Using the data below, show every line where the word "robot" occurs.

::::::

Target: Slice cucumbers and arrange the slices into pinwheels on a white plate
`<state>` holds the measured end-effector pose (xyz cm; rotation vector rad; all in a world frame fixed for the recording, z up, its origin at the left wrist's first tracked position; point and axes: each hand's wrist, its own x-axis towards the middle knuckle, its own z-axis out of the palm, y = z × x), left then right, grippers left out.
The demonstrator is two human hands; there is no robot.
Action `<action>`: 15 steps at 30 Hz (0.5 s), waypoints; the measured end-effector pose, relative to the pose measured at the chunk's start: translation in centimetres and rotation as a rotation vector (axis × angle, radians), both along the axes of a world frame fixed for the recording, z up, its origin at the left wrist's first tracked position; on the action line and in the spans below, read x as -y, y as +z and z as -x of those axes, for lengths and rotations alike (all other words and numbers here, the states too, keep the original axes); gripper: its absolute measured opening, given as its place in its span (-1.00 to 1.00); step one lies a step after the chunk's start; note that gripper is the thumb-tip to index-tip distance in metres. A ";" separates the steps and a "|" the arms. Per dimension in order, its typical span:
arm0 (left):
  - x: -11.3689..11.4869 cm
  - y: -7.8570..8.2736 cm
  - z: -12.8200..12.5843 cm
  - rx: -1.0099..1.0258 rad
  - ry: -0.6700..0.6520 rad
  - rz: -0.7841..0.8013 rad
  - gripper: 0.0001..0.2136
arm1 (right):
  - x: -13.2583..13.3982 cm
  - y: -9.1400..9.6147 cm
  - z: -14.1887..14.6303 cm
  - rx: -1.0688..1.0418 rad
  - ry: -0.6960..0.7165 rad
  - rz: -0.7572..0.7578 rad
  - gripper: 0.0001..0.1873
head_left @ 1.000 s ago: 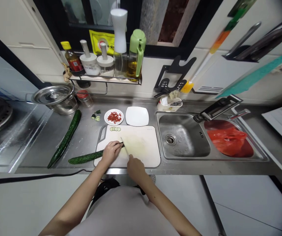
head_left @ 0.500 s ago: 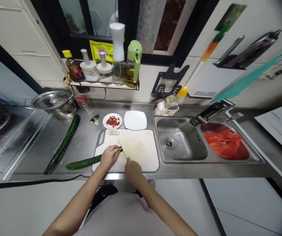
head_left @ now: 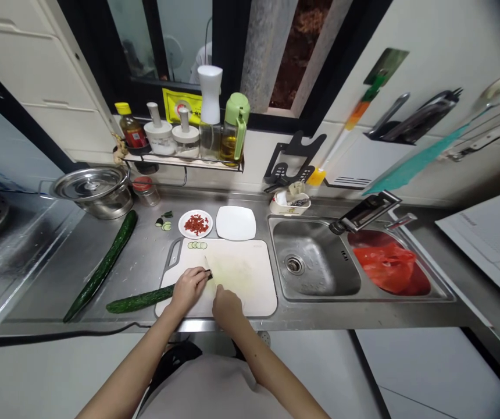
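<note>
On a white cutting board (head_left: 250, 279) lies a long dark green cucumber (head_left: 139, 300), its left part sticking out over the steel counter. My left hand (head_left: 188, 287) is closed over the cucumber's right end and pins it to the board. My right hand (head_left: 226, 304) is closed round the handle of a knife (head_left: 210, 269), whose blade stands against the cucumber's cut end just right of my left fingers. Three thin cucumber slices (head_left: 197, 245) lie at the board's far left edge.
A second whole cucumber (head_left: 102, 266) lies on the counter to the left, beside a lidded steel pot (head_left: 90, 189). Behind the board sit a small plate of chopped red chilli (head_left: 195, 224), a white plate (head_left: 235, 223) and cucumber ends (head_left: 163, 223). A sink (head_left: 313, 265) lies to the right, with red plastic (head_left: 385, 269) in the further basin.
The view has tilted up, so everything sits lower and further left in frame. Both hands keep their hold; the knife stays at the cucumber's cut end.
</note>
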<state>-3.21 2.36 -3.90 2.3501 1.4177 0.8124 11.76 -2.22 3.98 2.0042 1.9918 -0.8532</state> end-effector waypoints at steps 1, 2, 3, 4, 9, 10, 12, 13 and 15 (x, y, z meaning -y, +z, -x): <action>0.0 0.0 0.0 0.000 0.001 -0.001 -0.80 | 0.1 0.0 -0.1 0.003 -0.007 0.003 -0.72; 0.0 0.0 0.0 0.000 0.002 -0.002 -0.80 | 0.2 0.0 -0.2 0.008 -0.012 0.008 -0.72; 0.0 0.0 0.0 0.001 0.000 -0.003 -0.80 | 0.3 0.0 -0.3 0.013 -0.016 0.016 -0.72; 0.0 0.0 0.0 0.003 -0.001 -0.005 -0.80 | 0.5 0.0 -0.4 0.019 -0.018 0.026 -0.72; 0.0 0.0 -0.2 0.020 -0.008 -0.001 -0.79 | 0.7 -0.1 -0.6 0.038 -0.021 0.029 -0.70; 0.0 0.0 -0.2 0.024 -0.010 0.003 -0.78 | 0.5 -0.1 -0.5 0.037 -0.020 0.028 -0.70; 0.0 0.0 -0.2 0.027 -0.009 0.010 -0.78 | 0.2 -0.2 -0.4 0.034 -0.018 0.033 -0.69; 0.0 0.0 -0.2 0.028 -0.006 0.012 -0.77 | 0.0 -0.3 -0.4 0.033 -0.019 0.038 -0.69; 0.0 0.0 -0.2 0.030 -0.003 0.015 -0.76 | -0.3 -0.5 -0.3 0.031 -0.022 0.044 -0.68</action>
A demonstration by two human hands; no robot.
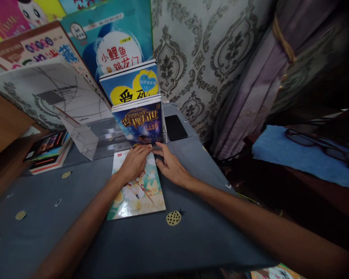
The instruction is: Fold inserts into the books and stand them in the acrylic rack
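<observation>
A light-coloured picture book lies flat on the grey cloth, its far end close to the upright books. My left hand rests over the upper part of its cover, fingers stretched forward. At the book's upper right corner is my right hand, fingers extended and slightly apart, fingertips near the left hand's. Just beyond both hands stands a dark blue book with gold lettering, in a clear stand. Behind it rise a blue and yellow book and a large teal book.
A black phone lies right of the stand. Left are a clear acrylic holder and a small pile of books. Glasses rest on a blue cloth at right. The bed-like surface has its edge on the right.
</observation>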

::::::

Response box:
The demonstrator is two human hands; there is no robot.
A demonstration by two human hands; no robot.

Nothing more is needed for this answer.